Tidak ada satu orang pun yang siap menghadapi cobaan dan tak ada seorang yang tahu kapan pencobaan itu datang. Seperti Ayub, secara manusiawi mana mungkin seorang yang saleh mendapat cobaan yang begitu berat. Kehilangan semua orang yang dikasihinya, kehilangan kekayaannya dan bahkan ditimpa penyakit gatal-gatal yang parah di sekujur tubuhnya. Namun, Tuhan mengizinkan iblis mencobai dia. Izin yang Tuhan berikan kepada iblis untuk mencobai Ayub bukan berarti karena Allah tidak mengasihi Ayub, Tuhan sangat mengasihi Ayub, makanya Ia berkata kepada Iblis “Nah, ia dalam kuasamu; hanya sayangkan nyawanya”(2:6). Terlihat bahwa Allah sangat mengasihi Ayub. Perlu diingat bahwa pencobaan tersebut bukan berasal dari Allah melainkan dari si iblis. Alasan Tuhan mengizinkan hal itu terjadi ialah karena Tuhan tahu bahwa iman Ayub tidak akan goyah. Iman Ayub yang tak tergoyahkan tersebut tersirat pada pernyataannya kepada istrinya, saat istrinya menyuruh ia untuk menghujat Allah atas segala cobaan yang ditimpakan kepada keluarga mereka, kata Ayub: “…Engkau berbicara seperti perempuan gila! Apakah kita mau menerima yang baik dari Allah, tetapi tidak mau menerima yang buruk?”(2:10).
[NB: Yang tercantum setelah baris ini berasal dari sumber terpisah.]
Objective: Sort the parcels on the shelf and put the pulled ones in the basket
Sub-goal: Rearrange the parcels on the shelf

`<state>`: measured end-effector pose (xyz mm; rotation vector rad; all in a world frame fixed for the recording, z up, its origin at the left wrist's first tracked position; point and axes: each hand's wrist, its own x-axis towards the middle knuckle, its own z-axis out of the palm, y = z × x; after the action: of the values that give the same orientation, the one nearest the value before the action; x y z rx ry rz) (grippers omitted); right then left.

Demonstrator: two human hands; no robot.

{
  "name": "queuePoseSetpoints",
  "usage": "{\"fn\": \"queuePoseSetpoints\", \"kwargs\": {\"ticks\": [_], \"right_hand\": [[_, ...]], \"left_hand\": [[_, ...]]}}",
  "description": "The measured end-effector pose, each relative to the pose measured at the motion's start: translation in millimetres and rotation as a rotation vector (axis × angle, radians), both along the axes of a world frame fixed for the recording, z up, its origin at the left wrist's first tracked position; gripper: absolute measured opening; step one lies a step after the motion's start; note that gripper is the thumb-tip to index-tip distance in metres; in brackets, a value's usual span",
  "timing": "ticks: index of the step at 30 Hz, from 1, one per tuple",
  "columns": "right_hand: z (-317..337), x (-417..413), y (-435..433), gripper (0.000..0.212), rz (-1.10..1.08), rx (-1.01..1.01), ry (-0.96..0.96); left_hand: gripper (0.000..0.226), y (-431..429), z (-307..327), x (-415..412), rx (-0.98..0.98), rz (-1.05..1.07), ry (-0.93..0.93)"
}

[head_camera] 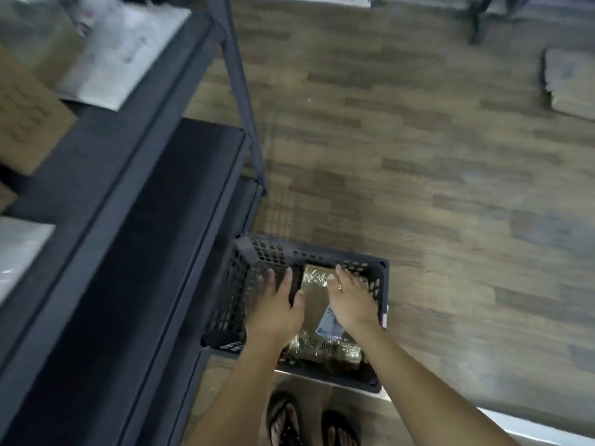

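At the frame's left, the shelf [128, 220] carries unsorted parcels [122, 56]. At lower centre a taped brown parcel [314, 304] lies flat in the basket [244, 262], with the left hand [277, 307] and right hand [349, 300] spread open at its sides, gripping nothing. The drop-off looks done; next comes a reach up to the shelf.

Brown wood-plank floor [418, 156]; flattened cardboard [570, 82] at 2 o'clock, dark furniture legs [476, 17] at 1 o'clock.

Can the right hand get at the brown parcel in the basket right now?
Probably yes: the right hand is open directly above the parcel, the basket has no lid, and nothing lies between them.
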<state>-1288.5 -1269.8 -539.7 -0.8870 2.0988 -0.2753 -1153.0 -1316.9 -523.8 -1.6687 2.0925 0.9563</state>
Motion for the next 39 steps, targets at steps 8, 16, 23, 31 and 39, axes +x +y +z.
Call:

“Tuhan yang memberi, Tuhan yang mengambil, Terpujilah Tuhan!…Apakah [saya] hanya mau menerima yang baik dari Allah, tetapi tidak mau menerima yang buruk?”(Ayub 1:21 & Ayub 2:10). Saya pribadi sangat menikmati kedua ayat tersebut dalam proses pemulihan diri karena kekecewaan terhadap Allah dan kesedihan sepeninggal Papa. Ayat yang menolong saya untuk menerima kenyataan dan berdamai dengan Allah. Sekaligus ayat yang menegur saya untuk mempertanyakan diri sendiri tentang mengapa saya kecewa dan mengapa saya bersedih seperti orang yang tidak percaya.
Sekalipun cobaan datang silih-berganti menekan hidup kita, tetaplah selalu bersyukur bukannya menghujat Allah. Percayalah, Allah pasti sediakan yang terbaik buat setiap anak-anak-Nya. Tidak pernah hal buruk yang dirancangkan-Nya. Cobalah dengan kerendahan hati untuk menerima hal baik dan hal buruk yang Tuhan izinkan terjadi dalam hidup kita, sebab hal itulah yang menguji iman kita menjadi semakin kuat. Dan seperti Ayub 23:10, “Karena Ia tahu jalan hidupku; seandainya Ia menguji aku, aku akan timbul seperti emas.”